A heavily pregnant taxi driver offers a homeless and injured stranger a free ride to the hospital on a rainy night. The next morning, she wakes up to a parade of SUVs outside her house. Suited men knock on her door with a truth that alters her life forever. After two years behind the wheel, Cleo had seen every kind of passenger a taxi could carry: the 3 a.m. party crowds stumbling over their feet, families racing to catch flights, and guilty-looking businessmen who reeked of cocktails and bad decisions. She’d heard every story, dried more than a few tears, and learned to read people before they even opened her cab door.

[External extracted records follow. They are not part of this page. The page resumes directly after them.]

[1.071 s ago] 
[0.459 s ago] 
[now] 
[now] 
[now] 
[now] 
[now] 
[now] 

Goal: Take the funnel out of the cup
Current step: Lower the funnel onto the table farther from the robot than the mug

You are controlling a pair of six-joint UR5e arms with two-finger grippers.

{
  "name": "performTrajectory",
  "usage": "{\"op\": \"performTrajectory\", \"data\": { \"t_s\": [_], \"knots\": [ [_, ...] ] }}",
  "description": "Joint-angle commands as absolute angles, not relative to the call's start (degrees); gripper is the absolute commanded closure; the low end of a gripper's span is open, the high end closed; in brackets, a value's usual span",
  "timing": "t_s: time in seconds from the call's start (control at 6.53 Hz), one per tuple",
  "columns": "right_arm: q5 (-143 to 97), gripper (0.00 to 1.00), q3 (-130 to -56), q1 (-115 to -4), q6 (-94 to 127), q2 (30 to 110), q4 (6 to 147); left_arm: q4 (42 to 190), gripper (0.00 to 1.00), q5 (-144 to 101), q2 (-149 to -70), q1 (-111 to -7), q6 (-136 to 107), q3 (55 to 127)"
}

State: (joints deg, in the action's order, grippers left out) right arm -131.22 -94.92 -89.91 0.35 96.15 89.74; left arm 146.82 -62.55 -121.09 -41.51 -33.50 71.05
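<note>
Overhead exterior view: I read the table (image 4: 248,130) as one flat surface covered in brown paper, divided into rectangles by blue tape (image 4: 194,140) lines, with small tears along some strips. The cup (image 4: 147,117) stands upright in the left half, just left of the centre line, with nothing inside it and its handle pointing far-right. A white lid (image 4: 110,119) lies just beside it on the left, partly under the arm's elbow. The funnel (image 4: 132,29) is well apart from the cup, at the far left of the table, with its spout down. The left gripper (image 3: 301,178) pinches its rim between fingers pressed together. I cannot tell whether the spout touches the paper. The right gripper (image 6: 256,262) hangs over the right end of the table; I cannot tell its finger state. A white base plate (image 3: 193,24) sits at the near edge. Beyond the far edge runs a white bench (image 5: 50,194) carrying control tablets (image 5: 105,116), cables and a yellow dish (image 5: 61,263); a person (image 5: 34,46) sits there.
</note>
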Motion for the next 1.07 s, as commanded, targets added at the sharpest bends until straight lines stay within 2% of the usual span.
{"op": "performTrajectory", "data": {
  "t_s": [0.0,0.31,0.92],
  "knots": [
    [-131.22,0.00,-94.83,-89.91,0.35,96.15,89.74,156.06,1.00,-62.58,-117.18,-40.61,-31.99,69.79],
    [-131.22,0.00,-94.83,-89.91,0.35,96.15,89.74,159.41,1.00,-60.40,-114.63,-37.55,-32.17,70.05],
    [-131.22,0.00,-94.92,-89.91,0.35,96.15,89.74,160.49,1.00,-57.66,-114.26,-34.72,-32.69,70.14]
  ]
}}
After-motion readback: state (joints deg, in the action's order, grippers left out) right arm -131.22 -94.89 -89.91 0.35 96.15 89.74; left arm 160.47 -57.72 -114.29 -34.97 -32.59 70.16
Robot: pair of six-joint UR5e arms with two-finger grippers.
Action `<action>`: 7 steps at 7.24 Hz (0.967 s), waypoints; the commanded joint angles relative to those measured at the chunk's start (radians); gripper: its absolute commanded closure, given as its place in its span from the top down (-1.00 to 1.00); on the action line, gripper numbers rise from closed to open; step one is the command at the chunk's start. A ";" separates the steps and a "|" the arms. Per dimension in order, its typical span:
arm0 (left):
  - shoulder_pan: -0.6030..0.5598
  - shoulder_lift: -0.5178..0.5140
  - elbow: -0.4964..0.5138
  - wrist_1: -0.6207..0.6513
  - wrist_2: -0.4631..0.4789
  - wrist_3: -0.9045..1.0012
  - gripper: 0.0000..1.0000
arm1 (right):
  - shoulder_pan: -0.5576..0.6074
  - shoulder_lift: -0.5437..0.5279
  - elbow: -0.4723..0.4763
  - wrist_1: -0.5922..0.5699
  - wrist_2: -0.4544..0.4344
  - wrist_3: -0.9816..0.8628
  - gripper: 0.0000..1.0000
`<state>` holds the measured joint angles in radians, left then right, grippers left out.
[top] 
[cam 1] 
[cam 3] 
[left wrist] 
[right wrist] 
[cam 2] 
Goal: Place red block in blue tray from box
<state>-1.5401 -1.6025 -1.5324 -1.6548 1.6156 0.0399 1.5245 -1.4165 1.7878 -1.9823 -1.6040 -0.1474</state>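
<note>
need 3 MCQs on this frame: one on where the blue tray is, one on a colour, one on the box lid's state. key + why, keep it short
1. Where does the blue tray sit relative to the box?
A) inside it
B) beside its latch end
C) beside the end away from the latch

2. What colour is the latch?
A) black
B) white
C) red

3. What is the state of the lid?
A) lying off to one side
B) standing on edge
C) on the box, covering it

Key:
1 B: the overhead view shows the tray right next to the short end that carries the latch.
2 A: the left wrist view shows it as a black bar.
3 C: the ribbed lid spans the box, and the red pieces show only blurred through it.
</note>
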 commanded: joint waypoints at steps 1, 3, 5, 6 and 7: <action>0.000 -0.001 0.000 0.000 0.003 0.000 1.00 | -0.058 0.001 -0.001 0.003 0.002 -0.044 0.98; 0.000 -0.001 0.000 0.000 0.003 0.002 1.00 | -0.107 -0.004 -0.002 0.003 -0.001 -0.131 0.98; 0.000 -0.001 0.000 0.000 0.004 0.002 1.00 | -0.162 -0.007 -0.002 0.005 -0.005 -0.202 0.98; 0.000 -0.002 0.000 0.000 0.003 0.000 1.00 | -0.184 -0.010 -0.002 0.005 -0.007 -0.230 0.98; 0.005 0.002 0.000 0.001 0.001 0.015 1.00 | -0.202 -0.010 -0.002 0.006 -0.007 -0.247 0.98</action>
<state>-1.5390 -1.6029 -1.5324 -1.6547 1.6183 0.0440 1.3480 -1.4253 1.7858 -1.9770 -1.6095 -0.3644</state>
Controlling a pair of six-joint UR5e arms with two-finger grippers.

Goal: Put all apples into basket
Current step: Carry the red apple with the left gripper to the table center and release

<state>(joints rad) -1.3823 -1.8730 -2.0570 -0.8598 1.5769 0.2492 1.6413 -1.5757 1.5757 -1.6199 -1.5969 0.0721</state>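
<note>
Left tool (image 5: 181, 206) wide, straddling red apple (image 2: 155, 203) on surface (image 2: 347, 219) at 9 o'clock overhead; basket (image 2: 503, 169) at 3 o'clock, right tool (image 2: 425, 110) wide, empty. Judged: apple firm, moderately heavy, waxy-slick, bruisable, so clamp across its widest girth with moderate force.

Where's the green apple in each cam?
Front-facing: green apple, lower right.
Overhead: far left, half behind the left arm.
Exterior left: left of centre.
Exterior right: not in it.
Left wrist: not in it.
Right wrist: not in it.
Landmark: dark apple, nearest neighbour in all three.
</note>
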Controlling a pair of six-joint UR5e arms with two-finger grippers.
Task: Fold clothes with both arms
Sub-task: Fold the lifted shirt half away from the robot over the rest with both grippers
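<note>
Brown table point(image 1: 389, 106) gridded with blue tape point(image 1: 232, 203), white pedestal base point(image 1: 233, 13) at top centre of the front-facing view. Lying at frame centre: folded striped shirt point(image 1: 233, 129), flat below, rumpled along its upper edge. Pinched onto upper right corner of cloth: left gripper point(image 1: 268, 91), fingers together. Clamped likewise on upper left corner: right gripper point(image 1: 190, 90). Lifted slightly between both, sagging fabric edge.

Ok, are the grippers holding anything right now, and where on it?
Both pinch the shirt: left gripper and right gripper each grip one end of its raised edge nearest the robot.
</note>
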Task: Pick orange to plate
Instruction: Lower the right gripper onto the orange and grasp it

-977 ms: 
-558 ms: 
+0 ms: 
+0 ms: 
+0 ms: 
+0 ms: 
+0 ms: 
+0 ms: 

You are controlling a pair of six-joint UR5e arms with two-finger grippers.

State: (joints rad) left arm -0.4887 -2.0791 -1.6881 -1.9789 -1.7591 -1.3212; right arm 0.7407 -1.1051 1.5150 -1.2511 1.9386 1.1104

The yellow cab’s headlights cut through the November fog as Cleo guided her taxi down the empty streets of downtown that night. Her back ached and the baby seemed determined to practice gymnastics against her ribs. At eight months pregnant, her night shift was getting harder. But bills don’t pay themselves, right? “Just a few more hours, my love,” she whispered, rubbing her swollen belly. “Then we can go home to Chester.” The baby kicked in response, making her smile despite everything. Chester, her orange tabby, was probably sprawled across her pillow at home, shedding orange fur everywhere. These days, that cat was the closest thing Cleo had as a family.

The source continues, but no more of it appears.